> **Work to complete**
Look below for the line that contains "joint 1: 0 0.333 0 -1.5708", then copy it and each following line exactly, through and including the line that contains "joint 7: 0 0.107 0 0".

> **Data section**
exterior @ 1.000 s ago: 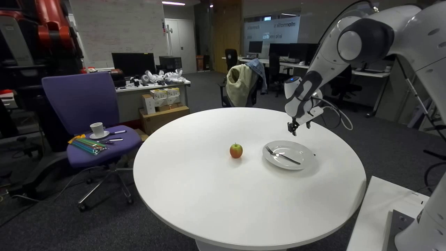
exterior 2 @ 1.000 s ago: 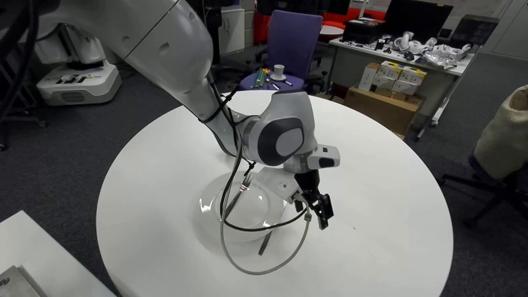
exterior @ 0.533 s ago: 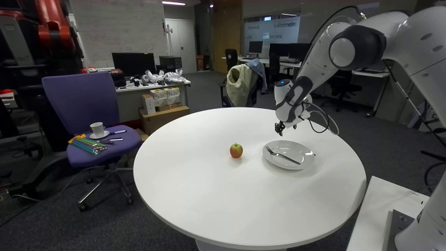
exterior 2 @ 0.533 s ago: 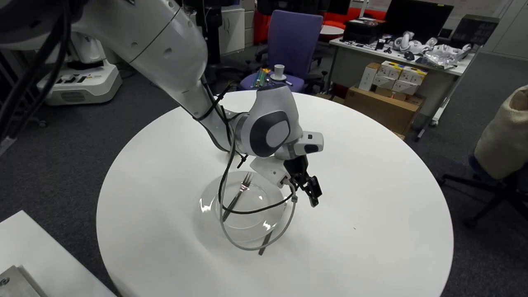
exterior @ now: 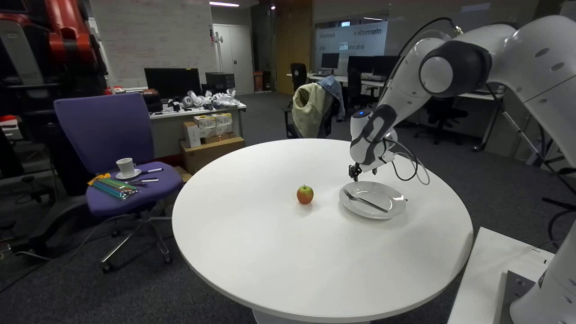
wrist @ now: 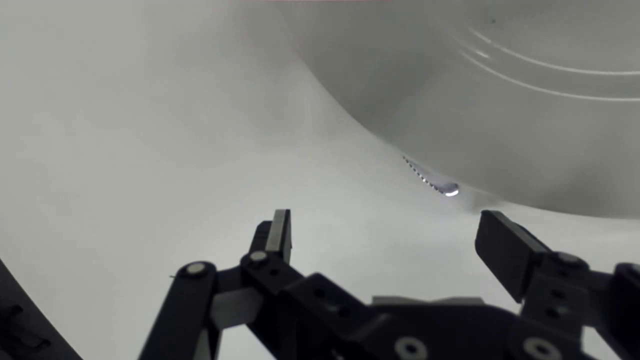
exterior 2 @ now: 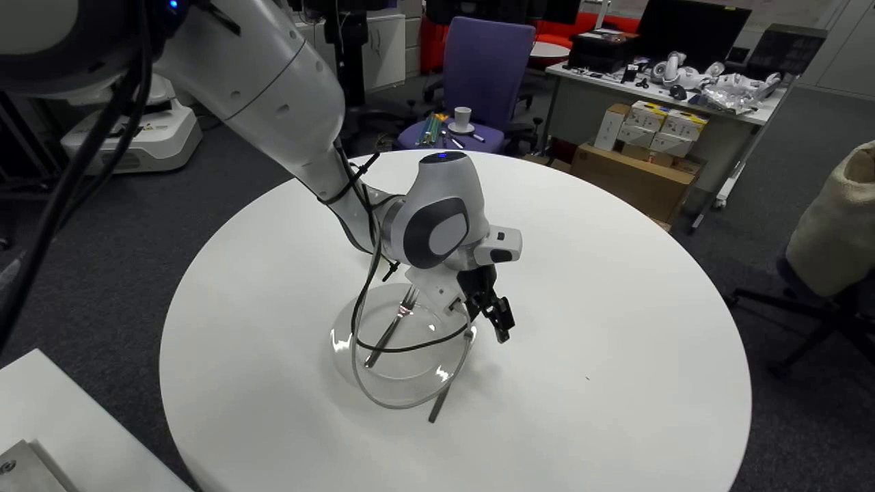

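Observation:
My gripper (wrist: 385, 214) is open and holds nothing. It hangs low over the white table beside the plate's rim, as an exterior view (exterior 2: 489, 324) also shows. The white plate (exterior: 389, 204) carries a fork (exterior: 366, 204) lying across it. A knife lies partly under the plate's rim. Its serrated blade tip (wrist: 444, 187) sticks out in front of my fingers in the wrist view, and its dark handle (exterior 2: 439, 405) pokes out in an exterior view. The plate (wrist: 450, 135) fills the upper right of the wrist view. A red-green apple (exterior: 305, 195) stands apart from the plate.
The round white table (exterior: 270, 252) bears these things. A purple chair (exterior: 108, 130) past its edge holds a cup (exterior: 126, 166) on a saucer and pens. A cable (exterior 2: 403, 404) loops from my wrist over the plate. A chair with a jacket (exterior: 309, 110) stands behind.
My arm has moved across the table, leftward in an exterior view, and then sunk lower beside the plate. The plate, fork, knife and apple have not moved.

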`<state>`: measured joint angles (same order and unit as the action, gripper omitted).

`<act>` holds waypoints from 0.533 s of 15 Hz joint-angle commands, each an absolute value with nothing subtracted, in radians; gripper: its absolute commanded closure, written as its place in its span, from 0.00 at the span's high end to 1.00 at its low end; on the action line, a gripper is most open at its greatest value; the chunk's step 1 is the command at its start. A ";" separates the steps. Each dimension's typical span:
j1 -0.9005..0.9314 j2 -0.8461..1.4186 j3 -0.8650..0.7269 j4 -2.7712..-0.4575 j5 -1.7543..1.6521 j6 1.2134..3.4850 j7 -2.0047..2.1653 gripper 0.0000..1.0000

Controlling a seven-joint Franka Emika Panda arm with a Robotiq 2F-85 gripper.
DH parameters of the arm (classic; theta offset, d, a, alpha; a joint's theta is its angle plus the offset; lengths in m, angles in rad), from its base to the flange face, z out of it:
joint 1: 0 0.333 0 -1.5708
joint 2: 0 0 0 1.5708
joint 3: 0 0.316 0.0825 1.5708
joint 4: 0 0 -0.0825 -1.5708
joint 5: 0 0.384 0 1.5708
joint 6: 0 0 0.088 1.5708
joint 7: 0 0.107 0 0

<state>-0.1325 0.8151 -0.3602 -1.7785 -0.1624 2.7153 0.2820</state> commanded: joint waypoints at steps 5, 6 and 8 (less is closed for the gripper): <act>-0.164 0.808 -0.307 -1.775 -0.065 2.728 0.247 1.00; -0.173 0.803 -0.293 -1.776 -0.050 2.725 0.239 1.00; -0.203 0.793 -0.253 -1.777 -0.012 2.719 0.214 1.00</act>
<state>-0.1473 0.8220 -0.3149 -1.7735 -0.0650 2.7153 0.2736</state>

> **Your solution**
joint 1: 0 0.333 0 -1.5708
joint 2: 0 0 0 1.5708
joint 3: 0 0.316 0.0825 1.5708
joint 4: 0 0 -0.0825 -1.5708
joint 5: 0 0.384 0 1.5708
joint 6: 0 0 0.088 1.5708
joint 7: 0 0.107 0 0

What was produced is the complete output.